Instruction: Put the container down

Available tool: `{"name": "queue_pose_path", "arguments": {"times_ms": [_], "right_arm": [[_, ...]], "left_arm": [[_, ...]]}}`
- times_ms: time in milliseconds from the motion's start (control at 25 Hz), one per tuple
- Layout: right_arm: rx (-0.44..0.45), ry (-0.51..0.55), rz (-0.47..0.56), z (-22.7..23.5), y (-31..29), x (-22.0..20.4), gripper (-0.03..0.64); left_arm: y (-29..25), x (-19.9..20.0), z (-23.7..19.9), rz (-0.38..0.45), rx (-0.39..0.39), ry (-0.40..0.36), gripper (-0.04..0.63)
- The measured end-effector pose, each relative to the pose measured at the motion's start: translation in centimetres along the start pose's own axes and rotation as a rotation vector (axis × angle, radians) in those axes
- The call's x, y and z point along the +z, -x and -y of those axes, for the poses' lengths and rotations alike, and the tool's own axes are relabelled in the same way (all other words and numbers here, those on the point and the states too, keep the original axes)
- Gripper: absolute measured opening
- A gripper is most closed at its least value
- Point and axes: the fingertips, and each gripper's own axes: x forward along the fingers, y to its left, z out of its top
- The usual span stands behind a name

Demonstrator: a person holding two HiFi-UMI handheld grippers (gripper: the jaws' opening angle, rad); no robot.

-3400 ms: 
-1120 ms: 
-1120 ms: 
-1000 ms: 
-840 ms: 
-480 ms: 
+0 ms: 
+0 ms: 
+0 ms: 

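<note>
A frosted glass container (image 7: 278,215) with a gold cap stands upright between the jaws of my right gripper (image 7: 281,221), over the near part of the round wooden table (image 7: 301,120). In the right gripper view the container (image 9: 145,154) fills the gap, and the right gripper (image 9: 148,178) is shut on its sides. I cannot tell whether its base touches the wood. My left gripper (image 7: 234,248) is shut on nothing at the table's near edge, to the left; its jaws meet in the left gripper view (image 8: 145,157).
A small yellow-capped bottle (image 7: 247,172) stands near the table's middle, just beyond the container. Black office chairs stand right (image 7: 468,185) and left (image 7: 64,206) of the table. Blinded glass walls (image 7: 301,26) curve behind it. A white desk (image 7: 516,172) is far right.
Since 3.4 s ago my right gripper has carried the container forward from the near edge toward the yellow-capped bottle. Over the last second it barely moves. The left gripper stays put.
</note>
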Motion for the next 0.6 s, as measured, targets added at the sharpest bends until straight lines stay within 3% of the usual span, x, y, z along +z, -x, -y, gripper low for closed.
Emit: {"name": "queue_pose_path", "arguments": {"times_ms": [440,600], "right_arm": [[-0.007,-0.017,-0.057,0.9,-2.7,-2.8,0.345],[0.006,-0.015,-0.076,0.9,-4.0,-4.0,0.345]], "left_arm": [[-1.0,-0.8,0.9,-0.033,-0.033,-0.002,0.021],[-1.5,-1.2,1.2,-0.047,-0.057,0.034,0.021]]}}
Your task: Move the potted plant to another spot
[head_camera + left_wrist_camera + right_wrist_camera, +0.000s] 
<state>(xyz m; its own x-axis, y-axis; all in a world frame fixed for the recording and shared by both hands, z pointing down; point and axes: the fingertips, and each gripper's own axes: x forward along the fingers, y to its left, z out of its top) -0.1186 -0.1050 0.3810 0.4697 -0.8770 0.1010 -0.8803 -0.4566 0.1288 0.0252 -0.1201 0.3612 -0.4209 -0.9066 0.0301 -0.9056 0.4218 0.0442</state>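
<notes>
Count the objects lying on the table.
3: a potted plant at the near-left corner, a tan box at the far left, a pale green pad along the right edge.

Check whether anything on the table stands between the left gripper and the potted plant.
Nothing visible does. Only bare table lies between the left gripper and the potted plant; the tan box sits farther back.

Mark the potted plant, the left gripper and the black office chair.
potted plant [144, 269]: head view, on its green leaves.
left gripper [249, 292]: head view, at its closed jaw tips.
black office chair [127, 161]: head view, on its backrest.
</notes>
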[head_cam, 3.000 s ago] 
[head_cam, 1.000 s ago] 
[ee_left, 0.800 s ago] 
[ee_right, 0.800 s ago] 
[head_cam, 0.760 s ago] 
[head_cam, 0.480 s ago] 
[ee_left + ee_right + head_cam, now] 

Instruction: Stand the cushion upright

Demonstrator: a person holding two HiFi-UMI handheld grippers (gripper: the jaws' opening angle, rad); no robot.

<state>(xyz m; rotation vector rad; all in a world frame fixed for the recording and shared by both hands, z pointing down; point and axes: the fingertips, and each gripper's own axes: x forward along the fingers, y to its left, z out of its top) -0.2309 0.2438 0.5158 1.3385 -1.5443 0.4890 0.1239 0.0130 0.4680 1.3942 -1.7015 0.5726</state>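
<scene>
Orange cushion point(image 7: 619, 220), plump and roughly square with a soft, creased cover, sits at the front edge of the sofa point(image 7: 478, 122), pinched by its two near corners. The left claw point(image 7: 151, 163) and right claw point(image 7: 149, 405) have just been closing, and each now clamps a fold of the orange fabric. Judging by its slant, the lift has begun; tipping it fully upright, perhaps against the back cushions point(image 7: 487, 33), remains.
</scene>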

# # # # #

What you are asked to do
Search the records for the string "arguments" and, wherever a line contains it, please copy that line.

Solution
Available tool: `{"name": "queue_pose_path", "arguments": {"times_ms": [_], "right_arm": [[_, ...]], "left_arm": [[_, ...]]}}`
Emit: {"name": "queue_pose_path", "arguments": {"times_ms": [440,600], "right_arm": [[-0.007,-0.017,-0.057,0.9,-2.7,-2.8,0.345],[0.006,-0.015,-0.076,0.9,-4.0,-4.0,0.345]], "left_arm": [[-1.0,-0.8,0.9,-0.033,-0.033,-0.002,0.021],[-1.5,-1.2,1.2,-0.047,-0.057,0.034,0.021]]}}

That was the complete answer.